▶ _WHAT IS REQUIRED_:
Only lines that contain the word "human" are to be returned from the data below.

▶ _DATA FOR REVIEW_:

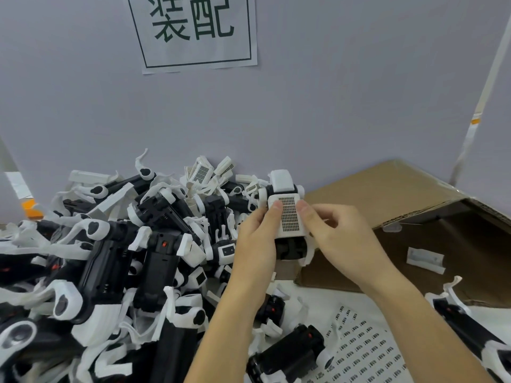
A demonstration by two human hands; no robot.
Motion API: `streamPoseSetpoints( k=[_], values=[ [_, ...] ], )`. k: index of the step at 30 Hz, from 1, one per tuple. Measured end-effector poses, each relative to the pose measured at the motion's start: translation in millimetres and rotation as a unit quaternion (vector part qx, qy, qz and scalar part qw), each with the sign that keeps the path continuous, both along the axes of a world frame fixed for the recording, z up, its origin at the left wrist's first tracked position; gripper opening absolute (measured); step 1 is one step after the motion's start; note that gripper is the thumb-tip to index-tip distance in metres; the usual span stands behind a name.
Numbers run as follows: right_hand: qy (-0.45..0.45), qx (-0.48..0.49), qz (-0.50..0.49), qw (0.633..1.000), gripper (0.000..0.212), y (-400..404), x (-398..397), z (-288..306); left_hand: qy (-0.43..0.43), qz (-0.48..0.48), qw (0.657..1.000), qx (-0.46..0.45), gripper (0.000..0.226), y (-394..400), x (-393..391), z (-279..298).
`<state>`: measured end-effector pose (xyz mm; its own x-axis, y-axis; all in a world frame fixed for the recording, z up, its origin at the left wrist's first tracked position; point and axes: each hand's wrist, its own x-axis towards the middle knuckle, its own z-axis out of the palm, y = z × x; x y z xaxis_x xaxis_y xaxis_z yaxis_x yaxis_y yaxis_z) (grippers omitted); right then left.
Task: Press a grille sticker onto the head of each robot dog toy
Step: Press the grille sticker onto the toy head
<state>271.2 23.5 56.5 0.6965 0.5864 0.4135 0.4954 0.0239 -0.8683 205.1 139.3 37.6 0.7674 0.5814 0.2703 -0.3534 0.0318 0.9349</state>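
Observation:
I hold one white and black robot dog toy [282,186] up over the table's middle. A dark grille sticker [289,215] lies on its white head. My left hand [255,244] grips the toy from the left, thumb at the sticker's left edge. My right hand [340,236] holds it from the right, thumb at the sticker's right edge. A sticker sheet [365,352] with several small dark stickers lies on the table at the lower right.
A big pile of robot dog toys [110,258] fills the left half. More toys lie near the front [287,355] and far right [470,330]. An open cardboard box [414,205] stands at right with a white part [425,259] inside. A grey wall with a paper sign [193,31] is behind.

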Motion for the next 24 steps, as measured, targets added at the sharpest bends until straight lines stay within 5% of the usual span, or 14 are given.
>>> streamPoseSetpoints(
  k=[4, 9, 15, 24],
  values=[
    [0.132, 0.025, 0.021, 0.991, 0.041, 5, 0, -4, -0.001, -0.019, 1.0, 0.005, 0.031, -2, 1, -4],
    [0.285, 0.133, 0.12, 0.942, 0.028, 8, -6, -5, -0.027, -0.031, 0.999, 0.006, 0.036, 0, -2, -2],
    [0.265, 0.178, 0.055, 0.946, 0.041, 20, -17, -9, -0.025, 0.038, 0.998, 0.054, 0.04, -7, -1, 1],
    [0.214, 0.228, -0.021, 0.95, 0.026, 25, -20, -11, -0.018, 0.081, 0.994, 0.076, 0.051, -13, 0, 5]
  ],
)
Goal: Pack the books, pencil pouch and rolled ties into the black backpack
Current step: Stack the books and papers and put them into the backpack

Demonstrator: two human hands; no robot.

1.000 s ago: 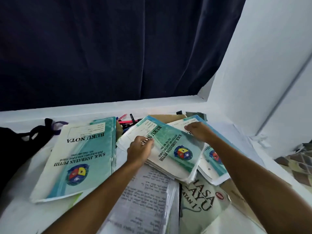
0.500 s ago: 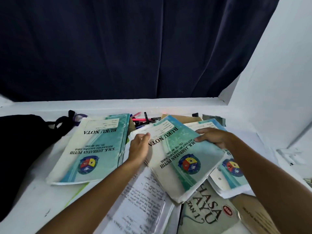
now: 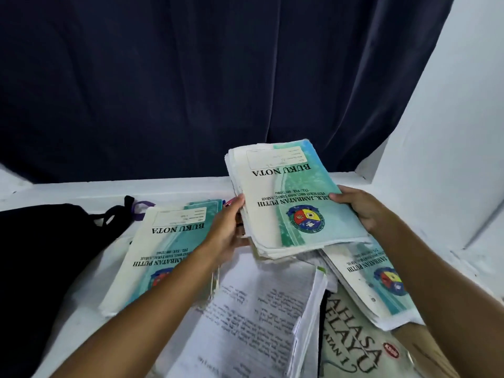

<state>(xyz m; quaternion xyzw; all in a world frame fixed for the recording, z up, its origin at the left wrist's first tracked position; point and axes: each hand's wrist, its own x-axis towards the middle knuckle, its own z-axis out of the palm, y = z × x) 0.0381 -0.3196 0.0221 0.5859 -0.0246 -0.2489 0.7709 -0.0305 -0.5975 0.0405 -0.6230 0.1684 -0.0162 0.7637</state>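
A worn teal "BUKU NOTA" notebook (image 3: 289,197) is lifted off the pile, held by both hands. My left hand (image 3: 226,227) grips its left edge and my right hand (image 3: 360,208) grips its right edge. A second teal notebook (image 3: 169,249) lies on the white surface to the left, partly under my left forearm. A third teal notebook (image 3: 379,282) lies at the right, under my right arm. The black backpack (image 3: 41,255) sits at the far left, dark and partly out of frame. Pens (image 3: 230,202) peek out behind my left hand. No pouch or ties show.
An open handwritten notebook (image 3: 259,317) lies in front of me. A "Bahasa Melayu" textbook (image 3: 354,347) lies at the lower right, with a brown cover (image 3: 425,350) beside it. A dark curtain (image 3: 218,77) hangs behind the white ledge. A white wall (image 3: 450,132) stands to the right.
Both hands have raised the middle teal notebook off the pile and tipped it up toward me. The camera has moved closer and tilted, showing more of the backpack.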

▶ _TASK OUTPUT_:
A demonstration by two human hands; no robot.
Demonstrator: two human hands; no robot.

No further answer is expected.